**Exercise prompt:**
Which lines run from the one containing "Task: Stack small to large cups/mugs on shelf" to the end of the listing below? Write them out exactly, both ends included, with nothing else.

**Information provided:**
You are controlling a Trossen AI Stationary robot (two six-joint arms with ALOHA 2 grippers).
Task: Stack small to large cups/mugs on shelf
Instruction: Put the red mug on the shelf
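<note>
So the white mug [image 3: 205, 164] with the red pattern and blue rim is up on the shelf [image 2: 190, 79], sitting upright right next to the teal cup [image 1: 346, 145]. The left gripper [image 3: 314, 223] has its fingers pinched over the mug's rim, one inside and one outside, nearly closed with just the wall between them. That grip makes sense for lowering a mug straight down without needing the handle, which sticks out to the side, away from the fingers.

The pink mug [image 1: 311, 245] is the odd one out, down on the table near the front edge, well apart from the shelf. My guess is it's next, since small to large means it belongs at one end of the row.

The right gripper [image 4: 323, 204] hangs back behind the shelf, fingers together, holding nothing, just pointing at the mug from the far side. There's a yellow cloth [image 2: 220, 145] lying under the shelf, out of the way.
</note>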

**Exercise answer:**
Task: Stack small to large cups/mugs on shelf
Instruction: Put the red mug on the shelf
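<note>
So the white mug [image 3: 205, 164] with the red pattern and blue rim is up on the shelf [image 2: 190, 79], sitting upright right next to the teal cup [image 1: 346, 145]. The left gripper [image 3: 314, 223] has its fingers pinched over the mug's rim, one inside and one outside, nearly closed with just the wall between them. That grip makes sense for lowering a mug straight down without needing the handle, which sticks out to the side, away from the fingers.

The pink mug [image 1: 311, 245] is the odd one out, down on the table near the front edge, well apart from the shelf. My guess is it's next, since small to large means it belongs at one end of the row.

The right gripper [image 4: 323, 204] hangs back behind the shelf, fingers together, holding nothing, just pointing at the mug from the far side. There's a yellow cloth [image 2: 220, 145] lying under the shelf, out of the way.
</note>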

For this exercise, nothing more is required.